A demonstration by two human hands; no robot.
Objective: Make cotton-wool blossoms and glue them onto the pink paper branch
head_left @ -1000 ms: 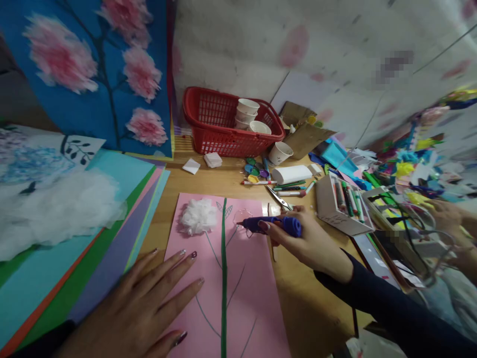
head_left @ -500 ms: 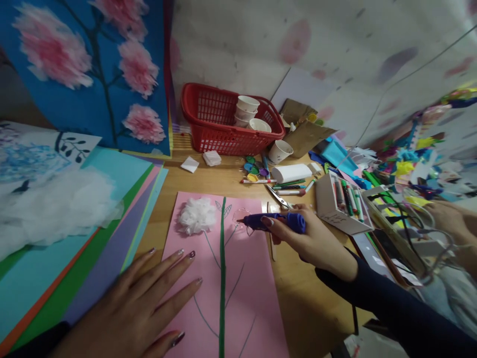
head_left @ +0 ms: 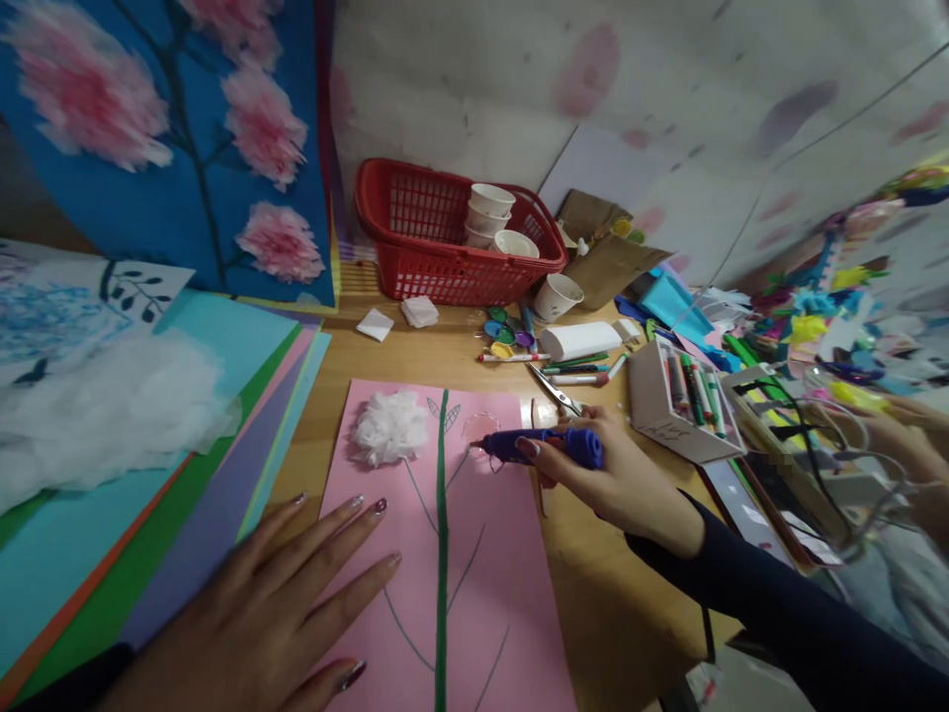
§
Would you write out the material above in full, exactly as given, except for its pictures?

*Answer space:*
A demonstration by two human hands; no robot.
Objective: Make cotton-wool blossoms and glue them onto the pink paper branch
head_left @ -1000 ms: 
head_left @ -500 ms: 
head_left @ +0 ms: 

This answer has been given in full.